WHAT YOU SHOULD DO: Below are some records. Pull every line that contains the word "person".

(EXERCISE DATA Opens)

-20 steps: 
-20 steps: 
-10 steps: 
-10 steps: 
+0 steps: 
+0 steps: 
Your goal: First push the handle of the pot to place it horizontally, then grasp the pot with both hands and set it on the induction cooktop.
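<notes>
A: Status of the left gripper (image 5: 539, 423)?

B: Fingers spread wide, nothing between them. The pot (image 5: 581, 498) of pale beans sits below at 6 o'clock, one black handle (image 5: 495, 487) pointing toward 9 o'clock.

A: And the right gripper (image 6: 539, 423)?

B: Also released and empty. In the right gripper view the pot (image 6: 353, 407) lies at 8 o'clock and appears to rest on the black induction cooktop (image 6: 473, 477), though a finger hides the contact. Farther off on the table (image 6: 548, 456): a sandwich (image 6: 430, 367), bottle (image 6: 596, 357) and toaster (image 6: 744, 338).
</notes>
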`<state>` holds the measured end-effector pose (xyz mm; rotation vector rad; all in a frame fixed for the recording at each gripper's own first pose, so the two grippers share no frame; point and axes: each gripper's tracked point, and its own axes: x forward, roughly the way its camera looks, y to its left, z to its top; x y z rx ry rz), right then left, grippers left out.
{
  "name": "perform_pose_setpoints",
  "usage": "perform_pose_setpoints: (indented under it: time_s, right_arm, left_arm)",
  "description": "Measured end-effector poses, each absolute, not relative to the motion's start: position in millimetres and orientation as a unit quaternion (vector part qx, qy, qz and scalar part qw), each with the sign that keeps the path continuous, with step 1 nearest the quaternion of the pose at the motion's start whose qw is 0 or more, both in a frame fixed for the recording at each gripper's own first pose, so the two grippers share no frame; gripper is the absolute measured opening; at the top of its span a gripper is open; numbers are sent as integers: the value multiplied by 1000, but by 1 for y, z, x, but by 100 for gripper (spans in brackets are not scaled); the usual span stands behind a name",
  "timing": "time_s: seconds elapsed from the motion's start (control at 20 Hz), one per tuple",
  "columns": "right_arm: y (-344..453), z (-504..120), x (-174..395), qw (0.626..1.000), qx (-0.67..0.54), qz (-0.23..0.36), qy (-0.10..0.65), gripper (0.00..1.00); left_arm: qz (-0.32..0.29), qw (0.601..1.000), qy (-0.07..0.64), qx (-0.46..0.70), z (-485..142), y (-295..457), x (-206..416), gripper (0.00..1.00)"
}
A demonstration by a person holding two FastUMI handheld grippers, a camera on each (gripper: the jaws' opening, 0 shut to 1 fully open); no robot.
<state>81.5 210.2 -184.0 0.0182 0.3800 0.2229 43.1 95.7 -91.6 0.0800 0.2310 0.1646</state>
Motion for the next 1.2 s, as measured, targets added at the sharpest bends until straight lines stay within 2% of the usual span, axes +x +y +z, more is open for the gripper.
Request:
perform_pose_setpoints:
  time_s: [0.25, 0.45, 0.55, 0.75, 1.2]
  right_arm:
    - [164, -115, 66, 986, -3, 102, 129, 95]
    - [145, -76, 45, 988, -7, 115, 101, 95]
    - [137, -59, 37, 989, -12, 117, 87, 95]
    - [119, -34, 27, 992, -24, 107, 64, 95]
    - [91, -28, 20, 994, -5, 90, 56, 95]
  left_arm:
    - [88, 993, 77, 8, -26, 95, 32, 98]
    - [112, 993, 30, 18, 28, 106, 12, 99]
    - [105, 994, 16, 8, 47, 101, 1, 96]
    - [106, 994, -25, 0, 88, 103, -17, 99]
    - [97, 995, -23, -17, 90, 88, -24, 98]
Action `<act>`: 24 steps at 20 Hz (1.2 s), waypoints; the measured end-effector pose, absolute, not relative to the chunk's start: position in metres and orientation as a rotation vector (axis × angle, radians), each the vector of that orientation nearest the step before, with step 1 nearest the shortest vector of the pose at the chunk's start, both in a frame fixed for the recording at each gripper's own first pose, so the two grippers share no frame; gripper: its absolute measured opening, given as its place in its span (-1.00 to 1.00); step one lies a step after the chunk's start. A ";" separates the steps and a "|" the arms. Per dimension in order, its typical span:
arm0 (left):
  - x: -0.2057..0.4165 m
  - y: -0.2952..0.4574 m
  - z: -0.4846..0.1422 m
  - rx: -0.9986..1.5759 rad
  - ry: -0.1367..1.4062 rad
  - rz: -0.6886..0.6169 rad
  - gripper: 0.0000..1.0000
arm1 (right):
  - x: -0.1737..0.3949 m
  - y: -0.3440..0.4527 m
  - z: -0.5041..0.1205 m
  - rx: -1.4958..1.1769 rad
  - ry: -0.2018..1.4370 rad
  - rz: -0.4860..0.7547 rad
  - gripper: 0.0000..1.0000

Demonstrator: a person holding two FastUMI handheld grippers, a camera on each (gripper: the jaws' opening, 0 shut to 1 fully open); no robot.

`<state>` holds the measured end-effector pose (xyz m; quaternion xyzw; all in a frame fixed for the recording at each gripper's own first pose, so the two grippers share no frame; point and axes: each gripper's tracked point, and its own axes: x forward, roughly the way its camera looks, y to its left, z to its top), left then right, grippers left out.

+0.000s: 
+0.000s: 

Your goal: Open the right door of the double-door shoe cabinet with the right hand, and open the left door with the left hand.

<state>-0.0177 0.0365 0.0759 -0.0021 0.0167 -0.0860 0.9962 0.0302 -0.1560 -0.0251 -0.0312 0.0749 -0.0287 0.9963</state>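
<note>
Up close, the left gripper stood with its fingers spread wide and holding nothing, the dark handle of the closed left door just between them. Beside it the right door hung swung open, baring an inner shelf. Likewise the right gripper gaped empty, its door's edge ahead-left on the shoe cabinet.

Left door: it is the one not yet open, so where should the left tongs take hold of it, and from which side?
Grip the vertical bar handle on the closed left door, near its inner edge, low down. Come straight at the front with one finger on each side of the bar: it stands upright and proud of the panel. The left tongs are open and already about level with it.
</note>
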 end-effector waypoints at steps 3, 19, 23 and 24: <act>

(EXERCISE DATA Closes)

WRITTEN ANSWER:
A demonstration by a person holding two FastUMI handheld grippers, a camera on each (gripper: the jaws' opening, 0 shut to 1 fully open); no robot.
Demonstrator: a person holding two FastUMI handheld grippers, a camera on each (gripper: the jaws' opening, 0 shut to 1 fully open); no robot.

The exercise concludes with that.